TO DO: Number of lines below with "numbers": work it out and reply with that number only.
:: STORED DATA
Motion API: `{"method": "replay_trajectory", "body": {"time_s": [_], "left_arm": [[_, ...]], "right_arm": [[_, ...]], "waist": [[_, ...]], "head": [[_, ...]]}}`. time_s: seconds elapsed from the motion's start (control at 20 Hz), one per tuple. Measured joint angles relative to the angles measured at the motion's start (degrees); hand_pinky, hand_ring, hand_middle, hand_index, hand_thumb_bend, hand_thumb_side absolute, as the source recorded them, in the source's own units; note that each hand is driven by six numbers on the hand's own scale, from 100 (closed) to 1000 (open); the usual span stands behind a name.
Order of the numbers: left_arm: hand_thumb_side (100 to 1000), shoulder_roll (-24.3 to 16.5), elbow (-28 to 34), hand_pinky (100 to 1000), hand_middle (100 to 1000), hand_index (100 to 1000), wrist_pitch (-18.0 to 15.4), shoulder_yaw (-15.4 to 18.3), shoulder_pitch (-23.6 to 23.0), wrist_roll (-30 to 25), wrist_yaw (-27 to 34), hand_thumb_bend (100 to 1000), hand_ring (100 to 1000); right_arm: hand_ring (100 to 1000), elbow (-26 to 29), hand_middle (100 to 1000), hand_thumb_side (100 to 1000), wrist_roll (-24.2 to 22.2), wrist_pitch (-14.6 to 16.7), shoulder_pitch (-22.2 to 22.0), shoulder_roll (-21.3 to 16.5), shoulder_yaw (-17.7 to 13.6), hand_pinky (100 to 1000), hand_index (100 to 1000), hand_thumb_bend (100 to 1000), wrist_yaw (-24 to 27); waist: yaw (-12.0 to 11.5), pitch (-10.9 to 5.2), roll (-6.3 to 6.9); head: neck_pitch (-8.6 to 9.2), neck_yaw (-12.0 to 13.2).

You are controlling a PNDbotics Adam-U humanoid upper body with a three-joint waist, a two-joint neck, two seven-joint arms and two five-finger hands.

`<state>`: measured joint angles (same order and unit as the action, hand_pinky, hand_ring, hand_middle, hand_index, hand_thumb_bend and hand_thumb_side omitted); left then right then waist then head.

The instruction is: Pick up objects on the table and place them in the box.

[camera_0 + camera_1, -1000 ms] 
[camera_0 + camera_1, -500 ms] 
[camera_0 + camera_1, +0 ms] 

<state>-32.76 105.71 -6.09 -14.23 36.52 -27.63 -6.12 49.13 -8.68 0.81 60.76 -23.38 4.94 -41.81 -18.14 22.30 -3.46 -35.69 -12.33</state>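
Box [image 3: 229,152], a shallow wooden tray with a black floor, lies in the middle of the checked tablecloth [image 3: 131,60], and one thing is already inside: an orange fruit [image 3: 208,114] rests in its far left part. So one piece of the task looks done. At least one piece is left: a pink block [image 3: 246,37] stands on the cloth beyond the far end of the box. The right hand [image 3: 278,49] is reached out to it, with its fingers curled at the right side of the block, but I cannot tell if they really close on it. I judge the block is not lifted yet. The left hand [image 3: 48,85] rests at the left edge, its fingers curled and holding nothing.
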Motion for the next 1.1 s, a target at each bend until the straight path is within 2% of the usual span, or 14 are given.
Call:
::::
YOUR RESPONSE: 2